La promotion transmédia utilise ces ressorts pour créer de l’engagement et de la recommandation autour d’une fiction. Et ce n’est pas si récent qu’on pourrait le croire.

Les films, pionniers de la promotion transmédia

Dès 1999, le film Le projet Blair Witch créé le buzz avec une promotion qui entretient le doute : s’agit-il d’une fiction ou d’un documentaire ? Un site internet a en effet été créé pour diffuser les portraits des étudiants disparus, des tracts ont même été distribués sur les campus américains pour les retrouver.
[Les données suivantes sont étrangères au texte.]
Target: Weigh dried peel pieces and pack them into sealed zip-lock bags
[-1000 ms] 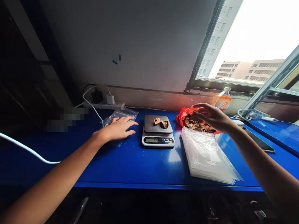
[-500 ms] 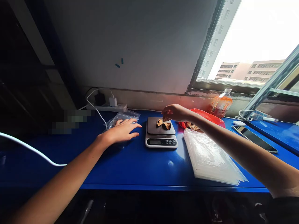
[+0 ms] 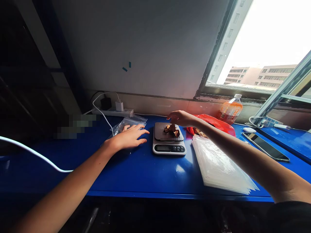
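Observation:
A white kitchen scale [image 3: 169, 150] with a dark display carries a small pile of brown, curled dried pieces [image 3: 175, 132], perhaps dried mushroom or peel. Just above and behind the pile is my right hand [image 3: 180, 117], its fingers loosely bent and apart, with nothing visible in them. To the left of the scale, my left hand [image 3: 128, 137] rests with fingers spread over a clear zip bag [image 3: 140, 120], covering part of it. Beyond my right forearm lies a red plastic bag [image 3: 220, 124] with more brown pieces [image 3: 199, 132] inside.
Clear flat bags [image 3: 218, 165] are stacked right of the scale. An orange drink bottle [image 3: 231, 109] stands behind the red bag. Farther right lies a phone [image 3: 267, 147]. A power strip with a white charger [image 3: 119, 105] sits by the wall; a white cable [image 3: 36, 153] crosses at left.
The brown piece from my right hand now lies on the scale with the others, and those fingers have loosened and lifted slightly. My left hand stays on the zip bag.

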Demonstrator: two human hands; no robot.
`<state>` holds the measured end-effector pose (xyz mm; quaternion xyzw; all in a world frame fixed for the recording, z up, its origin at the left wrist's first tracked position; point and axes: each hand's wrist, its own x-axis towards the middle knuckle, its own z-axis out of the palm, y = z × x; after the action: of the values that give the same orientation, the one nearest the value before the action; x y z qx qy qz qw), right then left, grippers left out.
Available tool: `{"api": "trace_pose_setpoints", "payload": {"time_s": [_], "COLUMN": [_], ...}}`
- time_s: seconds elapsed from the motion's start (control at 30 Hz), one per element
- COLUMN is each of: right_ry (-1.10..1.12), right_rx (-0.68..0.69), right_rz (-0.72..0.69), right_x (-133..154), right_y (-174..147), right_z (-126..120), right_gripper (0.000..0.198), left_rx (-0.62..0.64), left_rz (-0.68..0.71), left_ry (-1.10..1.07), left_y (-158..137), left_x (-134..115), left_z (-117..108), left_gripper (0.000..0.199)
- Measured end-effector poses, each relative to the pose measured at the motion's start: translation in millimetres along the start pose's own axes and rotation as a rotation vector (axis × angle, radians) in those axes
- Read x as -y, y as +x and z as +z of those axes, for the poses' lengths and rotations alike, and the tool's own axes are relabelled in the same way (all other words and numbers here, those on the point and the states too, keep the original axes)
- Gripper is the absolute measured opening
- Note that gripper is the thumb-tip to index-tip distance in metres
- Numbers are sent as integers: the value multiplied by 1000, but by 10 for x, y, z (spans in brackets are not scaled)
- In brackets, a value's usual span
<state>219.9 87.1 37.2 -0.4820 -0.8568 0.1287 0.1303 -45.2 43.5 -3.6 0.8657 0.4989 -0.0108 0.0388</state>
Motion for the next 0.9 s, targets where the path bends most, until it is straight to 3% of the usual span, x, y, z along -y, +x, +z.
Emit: {"api": "trace_pose_setpoints", "payload": {"time_s": [0.2, 0.4, 0.53, 0.73, 0.9], "right_ry": [125, 221, 131, 49, -165], "right_rx": [-163, -290, -297, -372, -327], "right_rz": [-20, 183, 323, 362, 148], "right_x": [-219, -799, -1284, -1704, -1634], "right_y": [-243, -918, -1249, -1165, -922], "right_z": [-169, -391, -300, -45, 11], "right_gripper": [27, 32, 32, 17, 38], "left_rx": [0, -52, -106, -142, -134], "left_rz": [-15, 39, 45, 36, 16], "left_ry": [9, -5, -3, 10, 0], "left_y": [13, 60, 92, 132, 171], "left_x": [-11, 22, 33, 79, 128], "left_z": [1, 18, 28, 60, 102], "left_gripper": [42, 48, 42, 44, 43]}}
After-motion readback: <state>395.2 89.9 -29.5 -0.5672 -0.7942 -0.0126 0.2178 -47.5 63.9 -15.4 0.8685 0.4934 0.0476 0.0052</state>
Une campagne transmédia qui ne dit pas encore son nom est née.

Blairwitchproject

Plus ambitieux, en 2001, pour la sortie de AI : intelligence artificielle de Steven Spielberg, 666 sites Internet sont créés, qui propulsent soudain les personnages de la fiction dans le monde réel. Plus tard, en 2008, les équipes marketing mettent le paquet pour la promotion de Batman the Dark Knight avec un jeu en réalité alternée (à la fois en ligne et dans la vraie vie), lancé un an avant la sortie du film sur les écran, qui encourageait les fans à chercher des indices dans le monde entier et à les partager.

Dans le cinéma américain, les exemples sont légion (Tron : Legacy, The amazing Spiderman, Prometheus, etc.)

Ces dispositifs ambitieux font appel à une communauté de fans déjà puissante (exception faite du Projet Blair Witch, les campagnes transmédia ciblent majoritairement les blockbusters) et, quand elles sont réussies, renforcent l’attente autour de la sortie.

Les séries TV particulièrement propices aux campagnes transmédia

Aujourd’hui, à l’heure où les séries TV rassemblent le public et affichent des ambitions « cinématographiques », des campagnes transmédia sont menées pour assurer leur promotion. Car elles réunissent tous les ingrédients des plus grands blockbusters. Les plus regardées suscitent un engouement démesuré, leurs communautés de fans sont souvent ultra actives sur les réseaux sociaux. Et l’excitation autour du lancement d’une nouvelle saison est généralement très importante, alimentée par des rumeurs, des premières images, des teasers, voire des fuites dans la presse…

Un univers particulièrement propice aux campagnes transmédia.

« Une bonne campagne transmédia doit déployer la narration dans le monde réel et sur Internet, afin de brouiller la frontière entre réalité et fiction, et faire rentrer les fans dans la fiction. Surtout, il faut faire attention de toujours conserver la cohérence entre les différents supports. » explique Mélanie Bourdaa, maitre de conférences en science de la communication à l’Université Michel de Montaigne Bordeaux III et enseignante pilote du MOOC Comprendre le transmédia storytelling.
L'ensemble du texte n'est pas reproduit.